#### AIM OF THE EXERCISE
Your task is to restate word for word the line containing "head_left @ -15" and each line that follows it in the listing, and only those.

....................

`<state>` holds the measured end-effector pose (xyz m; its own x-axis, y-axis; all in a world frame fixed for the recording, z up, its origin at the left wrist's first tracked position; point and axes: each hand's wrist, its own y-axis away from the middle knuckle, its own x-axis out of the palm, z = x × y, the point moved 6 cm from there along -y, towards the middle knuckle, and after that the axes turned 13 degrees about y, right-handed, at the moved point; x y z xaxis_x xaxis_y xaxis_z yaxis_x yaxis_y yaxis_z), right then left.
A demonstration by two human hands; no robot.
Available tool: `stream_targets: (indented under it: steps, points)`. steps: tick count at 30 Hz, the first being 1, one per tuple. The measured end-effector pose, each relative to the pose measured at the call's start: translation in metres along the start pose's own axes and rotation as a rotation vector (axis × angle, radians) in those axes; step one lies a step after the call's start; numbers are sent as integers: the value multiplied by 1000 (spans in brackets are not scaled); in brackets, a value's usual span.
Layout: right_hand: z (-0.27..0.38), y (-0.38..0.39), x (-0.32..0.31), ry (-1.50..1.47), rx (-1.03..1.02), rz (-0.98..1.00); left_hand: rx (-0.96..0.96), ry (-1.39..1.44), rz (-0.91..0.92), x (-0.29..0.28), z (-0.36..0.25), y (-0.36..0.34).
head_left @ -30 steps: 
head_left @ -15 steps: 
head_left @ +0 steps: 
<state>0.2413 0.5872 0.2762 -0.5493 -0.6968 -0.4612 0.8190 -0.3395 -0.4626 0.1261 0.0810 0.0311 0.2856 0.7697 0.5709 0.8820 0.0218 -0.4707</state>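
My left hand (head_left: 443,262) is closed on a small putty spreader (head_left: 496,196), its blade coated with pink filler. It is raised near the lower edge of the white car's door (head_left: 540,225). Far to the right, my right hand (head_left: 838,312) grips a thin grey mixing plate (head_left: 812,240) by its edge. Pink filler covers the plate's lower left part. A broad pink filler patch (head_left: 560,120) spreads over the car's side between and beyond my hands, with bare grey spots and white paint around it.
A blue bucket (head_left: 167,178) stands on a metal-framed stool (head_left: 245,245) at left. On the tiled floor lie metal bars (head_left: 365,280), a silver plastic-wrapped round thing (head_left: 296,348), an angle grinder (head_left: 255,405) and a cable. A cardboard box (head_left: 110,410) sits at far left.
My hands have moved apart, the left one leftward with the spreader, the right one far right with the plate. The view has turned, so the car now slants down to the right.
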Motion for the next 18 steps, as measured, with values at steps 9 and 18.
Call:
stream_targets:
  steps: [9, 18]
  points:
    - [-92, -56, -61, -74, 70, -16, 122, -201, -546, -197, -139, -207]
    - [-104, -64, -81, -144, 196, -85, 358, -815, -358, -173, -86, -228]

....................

#### WRITTEN RESPONSE
head_left @ -15 steps: 
head_left @ +0 steps: 
<state>0.2413 0.5872 0.2762 -0.5493 -0.6968 -0.4612 0.8190 -0.3395 -0.4626 0.1261 0.0810 0.0311 0.2856 0.7697 0.5709 0.8820 0.0218 -0.4707</state>
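My left hand (head_left: 443,262) is closed on a small putty spreader (head_left: 496,196), its blade coated with pink filler. It is raised near the lower edge of the white car's door (head_left: 540,225). Far to the right, my right hand (head_left: 838,312) grips a thin grey mixing plate (head_left: 812,240) by its edge. Pink filler covers the plate's lower left part. A broad pink filler patch (head_left: 560,120) spreads over the car's side between and beyond my hands, with bare grey spots and white paint around it.
A blue bucket (head_left: 167,178) stands on a metal-framed stool (head_left: 245,245) at left. On the tiled floor lie metal bars (head_left: 365,280), a silver plastic-wrapped round thing (head_left: 296,348), an angle grinder (head_left: 255,405) and a cable. A cardboard box (head_left: 110,410) sits at far left.
My hands have moved apart, the left one leftward with the spreader, the right one far right with the plate. The view has turned, so the car now slants down to the right.
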Motion for the next 18 steps, as measured, with values at steps 9 and 18.
Call:
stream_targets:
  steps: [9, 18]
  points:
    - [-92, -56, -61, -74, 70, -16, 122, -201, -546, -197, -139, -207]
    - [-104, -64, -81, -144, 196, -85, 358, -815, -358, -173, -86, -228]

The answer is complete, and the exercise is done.